Personal information
- Full name: Svetlana Anatolievna Smirnova
- Born: 16 August 1977 (age 49) Leningradskaya, Soviet Union
- Nationality: Russian
- Height: 1.72 m (5 ft 8 in)
- Playing position: Right back

Senior clubs
- Years: Team
- 1993–2013: HC Kuban Krasnodar

National team
- Years: Team
- 1993–2005: Russia

Medal record
World Championship
| Gold medal – first place | Italy 2001 | National Team |

= Svetlana Smirnova (handballer) =

Russian handball player

Svetlana Anatolievna Smirnova (Russian: Светлана Анатольевна Смирнова, born 16 August 1977) is a former Russian handball player, who won the World Championship in 2001.

== Career ==
Smirnova played her entire career for HC Kuban Krasnodar, where she is considered a club legend. She retired in 2013.

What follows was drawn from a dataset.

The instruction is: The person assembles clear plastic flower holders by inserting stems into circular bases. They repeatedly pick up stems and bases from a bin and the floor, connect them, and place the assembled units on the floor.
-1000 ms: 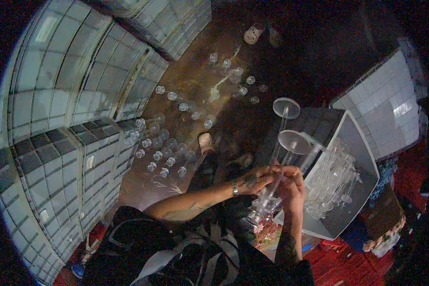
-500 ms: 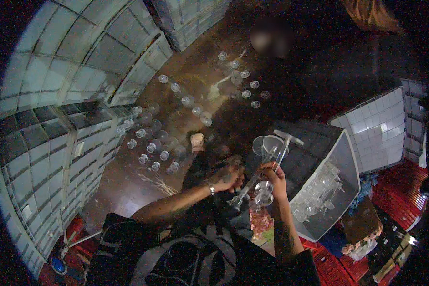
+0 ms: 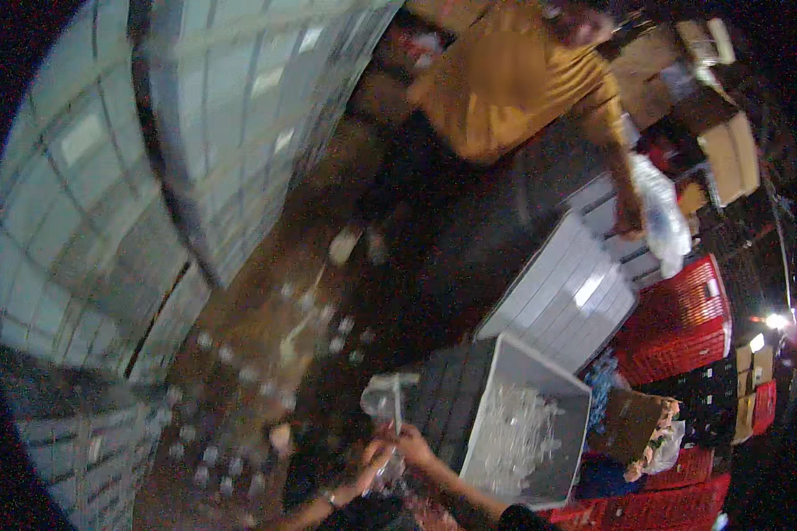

At the 1999 World Women's Handball Championship she was accused of doping with nandrolon, and was banned for 2 years until 4 December 2001. This meant that she was just ready to return for the 2001 World Women's Handball Championship in Italy. Here she won won gold medals with the Russian team.

She also represented Russia at the 1997 and 2003 World Women's Handball Championship.